Cheguei na quinta treze de fevereiro às Correntes d’Escritas da Póvoa de Varzim e fui feliz durante três dias. Agora aquilo semelha ter acontecido a vários universos de mim.
Não sei bem por que não escrevi nem uma breve crónica até este momento. Se calhar porque esta crise não supus algo de novo na minha vida, mas tão só um acréscimo da gravidade duma situação já adubada com demasiadas incertezas: uma doença familiar, a instabilidade laboral e várias turbulências nos afetos acompanhavam a roupa que eu trazia na mala. Porém, o país de além-Minho respondeu mais uma vez às jubilosas expetativas que já em criança albergava no meu íntimo cada vez que fazia campismo com os meus pais.

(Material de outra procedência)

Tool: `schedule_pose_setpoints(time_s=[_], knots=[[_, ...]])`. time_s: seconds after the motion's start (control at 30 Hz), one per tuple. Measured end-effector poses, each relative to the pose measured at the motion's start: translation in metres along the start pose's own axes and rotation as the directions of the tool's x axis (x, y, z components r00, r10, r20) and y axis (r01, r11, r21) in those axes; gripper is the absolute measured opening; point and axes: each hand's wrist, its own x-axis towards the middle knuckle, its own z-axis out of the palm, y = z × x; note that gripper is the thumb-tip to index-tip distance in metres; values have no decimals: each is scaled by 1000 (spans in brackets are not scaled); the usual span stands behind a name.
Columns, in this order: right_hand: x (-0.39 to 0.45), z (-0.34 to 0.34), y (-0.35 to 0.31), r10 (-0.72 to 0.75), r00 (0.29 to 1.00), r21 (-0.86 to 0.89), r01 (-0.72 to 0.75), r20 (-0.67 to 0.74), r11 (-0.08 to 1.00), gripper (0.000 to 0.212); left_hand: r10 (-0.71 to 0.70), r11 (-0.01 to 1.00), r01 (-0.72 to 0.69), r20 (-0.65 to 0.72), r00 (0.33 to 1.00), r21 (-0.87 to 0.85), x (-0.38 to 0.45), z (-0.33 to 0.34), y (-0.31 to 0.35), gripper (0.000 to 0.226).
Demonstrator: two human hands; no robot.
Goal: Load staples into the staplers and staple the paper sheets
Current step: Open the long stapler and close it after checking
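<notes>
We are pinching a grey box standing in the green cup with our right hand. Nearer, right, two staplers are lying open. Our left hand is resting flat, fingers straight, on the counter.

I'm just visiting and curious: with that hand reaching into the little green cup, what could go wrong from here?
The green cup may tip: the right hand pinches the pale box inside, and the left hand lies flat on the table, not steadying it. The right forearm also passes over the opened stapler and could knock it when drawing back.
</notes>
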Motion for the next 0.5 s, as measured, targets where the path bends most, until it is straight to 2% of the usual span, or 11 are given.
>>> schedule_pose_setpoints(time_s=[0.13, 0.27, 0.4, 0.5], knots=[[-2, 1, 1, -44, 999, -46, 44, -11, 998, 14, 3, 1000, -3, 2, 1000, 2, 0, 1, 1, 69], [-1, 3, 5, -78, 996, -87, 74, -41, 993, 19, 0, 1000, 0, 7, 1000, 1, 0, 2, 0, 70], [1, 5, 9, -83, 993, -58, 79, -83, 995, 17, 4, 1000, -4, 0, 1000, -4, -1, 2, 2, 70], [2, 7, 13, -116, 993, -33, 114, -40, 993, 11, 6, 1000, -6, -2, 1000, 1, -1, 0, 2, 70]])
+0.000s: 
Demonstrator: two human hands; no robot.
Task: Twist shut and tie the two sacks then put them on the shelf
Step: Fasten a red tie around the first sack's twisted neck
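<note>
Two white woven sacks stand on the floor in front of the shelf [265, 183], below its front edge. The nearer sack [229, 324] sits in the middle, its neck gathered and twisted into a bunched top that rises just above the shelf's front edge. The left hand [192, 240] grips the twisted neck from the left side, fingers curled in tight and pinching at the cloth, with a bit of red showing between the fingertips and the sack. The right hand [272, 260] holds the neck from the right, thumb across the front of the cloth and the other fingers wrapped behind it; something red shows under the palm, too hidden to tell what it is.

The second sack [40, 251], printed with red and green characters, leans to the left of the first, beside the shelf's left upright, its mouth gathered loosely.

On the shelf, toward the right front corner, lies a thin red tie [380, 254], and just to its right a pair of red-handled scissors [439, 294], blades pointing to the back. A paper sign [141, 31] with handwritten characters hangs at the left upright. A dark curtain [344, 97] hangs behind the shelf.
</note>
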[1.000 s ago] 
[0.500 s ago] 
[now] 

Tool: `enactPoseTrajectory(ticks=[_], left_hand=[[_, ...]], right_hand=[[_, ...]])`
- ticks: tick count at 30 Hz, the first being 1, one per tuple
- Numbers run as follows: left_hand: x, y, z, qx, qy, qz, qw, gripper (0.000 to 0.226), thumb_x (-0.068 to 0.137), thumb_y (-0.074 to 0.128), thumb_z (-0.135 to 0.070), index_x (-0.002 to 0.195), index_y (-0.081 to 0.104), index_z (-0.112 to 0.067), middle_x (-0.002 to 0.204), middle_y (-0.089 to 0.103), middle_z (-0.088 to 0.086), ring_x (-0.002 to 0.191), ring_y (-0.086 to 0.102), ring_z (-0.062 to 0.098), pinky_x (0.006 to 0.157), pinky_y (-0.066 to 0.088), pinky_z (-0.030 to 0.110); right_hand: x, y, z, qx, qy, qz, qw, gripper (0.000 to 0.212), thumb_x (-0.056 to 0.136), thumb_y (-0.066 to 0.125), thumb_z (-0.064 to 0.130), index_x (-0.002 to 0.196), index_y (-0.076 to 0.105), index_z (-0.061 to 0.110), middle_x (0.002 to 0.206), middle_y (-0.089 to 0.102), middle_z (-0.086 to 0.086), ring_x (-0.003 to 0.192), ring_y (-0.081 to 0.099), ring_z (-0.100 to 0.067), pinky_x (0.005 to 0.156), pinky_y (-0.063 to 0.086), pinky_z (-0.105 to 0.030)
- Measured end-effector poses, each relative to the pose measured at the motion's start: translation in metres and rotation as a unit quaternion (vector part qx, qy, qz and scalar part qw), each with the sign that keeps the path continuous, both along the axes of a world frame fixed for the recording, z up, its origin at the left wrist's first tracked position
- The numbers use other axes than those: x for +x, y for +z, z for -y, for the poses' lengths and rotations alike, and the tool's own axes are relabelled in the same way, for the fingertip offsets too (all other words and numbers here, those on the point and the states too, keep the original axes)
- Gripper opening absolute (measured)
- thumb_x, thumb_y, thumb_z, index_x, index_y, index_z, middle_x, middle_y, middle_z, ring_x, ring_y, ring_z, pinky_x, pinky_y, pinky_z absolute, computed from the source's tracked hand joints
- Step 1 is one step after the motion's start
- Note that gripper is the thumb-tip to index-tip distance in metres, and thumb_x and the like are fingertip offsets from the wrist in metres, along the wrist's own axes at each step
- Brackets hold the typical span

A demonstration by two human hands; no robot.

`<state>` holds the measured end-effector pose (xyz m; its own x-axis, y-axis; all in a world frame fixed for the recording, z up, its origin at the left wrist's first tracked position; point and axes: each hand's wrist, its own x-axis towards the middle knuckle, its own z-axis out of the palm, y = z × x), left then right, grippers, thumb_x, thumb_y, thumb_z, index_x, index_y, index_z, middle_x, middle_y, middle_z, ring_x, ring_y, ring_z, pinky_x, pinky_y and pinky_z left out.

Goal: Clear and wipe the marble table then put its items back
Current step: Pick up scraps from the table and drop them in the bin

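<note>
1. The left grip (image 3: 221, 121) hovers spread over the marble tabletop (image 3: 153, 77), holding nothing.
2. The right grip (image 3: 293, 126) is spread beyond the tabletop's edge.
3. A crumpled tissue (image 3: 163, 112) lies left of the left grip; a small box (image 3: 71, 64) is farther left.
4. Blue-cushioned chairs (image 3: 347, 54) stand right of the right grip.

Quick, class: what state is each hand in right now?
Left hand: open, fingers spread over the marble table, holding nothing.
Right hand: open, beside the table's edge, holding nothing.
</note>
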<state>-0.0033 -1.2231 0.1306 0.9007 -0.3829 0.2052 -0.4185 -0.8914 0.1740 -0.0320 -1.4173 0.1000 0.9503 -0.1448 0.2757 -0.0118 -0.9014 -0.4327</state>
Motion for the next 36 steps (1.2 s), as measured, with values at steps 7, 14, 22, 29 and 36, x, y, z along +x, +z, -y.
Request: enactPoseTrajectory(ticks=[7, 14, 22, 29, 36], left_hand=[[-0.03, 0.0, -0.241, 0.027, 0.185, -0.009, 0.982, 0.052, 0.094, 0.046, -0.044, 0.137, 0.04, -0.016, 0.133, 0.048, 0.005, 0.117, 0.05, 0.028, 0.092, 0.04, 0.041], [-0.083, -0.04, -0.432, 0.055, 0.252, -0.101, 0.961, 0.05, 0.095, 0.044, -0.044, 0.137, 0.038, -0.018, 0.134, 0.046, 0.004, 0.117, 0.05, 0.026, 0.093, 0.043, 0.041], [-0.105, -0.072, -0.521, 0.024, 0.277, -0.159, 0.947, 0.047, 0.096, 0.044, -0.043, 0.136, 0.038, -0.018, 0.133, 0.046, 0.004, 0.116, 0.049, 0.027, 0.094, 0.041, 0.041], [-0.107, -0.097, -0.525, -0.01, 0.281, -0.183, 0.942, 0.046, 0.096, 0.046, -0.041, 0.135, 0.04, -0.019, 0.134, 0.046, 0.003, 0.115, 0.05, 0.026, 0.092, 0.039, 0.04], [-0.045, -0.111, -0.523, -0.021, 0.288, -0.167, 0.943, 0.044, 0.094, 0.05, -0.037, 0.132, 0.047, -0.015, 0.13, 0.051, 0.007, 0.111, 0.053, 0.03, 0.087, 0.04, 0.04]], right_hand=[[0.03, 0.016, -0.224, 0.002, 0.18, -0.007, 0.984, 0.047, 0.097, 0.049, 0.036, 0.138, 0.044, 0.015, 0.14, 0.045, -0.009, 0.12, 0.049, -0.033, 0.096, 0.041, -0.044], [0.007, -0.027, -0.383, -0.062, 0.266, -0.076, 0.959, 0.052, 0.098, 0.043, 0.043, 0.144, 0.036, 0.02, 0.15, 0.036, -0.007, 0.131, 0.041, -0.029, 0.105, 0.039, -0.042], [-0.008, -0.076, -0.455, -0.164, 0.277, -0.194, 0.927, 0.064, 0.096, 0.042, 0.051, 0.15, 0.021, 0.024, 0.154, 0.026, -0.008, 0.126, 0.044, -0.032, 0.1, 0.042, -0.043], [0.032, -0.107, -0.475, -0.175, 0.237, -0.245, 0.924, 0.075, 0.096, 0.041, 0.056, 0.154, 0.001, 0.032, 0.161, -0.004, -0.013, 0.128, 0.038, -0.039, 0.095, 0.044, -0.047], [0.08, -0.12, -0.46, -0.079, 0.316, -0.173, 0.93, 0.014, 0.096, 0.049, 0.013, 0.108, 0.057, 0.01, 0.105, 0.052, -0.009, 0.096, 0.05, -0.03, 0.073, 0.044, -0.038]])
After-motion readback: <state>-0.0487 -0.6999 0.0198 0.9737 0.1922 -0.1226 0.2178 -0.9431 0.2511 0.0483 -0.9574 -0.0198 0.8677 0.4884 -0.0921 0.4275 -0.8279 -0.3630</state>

Arribei à Póvoa com a intenção de desfrutar dum dos melhores eventos literários da Europa em que, aliás, esperava encontrar-me com vários amigos, alguns deles pessoas que nunca antes tivera diante de mim: o escritor e advogado Ernesto Areias, de Chaves; o escritor e professor Carlos Quiroga, da Galiza; a escritora e jurista Hirondina Joshua, de Moçambique. Todos os três colaboradores da revista de artes e letras palavracomum.com, que dirijo junto com o escritor famalicense Tiago Alves Costa, amigo residente na Corunha como eu. Mas como Portugal sempre me recebe com uma fertilidade crescente, não me admirou que logo na tarde resultasse providencial a aparição dum outro colaborador da nossa revista digital, o escritor Jaime Rocha, e que já a cidade literária não deixasse de florir para mim. Eu cheguei como um turista anónimo e já ao início fui reconhecido como um irmão, escritor e galego talvez não por acaso. Imediatamente fui apresentado à diretora do evento, Manuela Ribeiro, que me convidou aos convívios na hora do jantar com todo o pessoal participante no Correntes, e assim foi que ainda pude abraçar amigos como o Aurelino Costa, advogado, escritor e rapsodista singular, o escritor angolano Lopito Feijóo, assim como conhecer outros grandes vultos da literatura portuguesa como Hélia Correia. Cumprimentei (e até comprei algum livro que se colou aos meus dedos), o João Rasteiro e o Paulo José Miranda, ambos os dous refenciados também na nossa revista). Porque havia muitos mais, de diferentes nacionalidades, que convocavam o público por centenas no Teatro Almeida Garret através de debates em que não faltava o génio, a crítica política nem o humor. Toda uma cidade, incluídos múltiplos apoios da empresa local, interessada na criação.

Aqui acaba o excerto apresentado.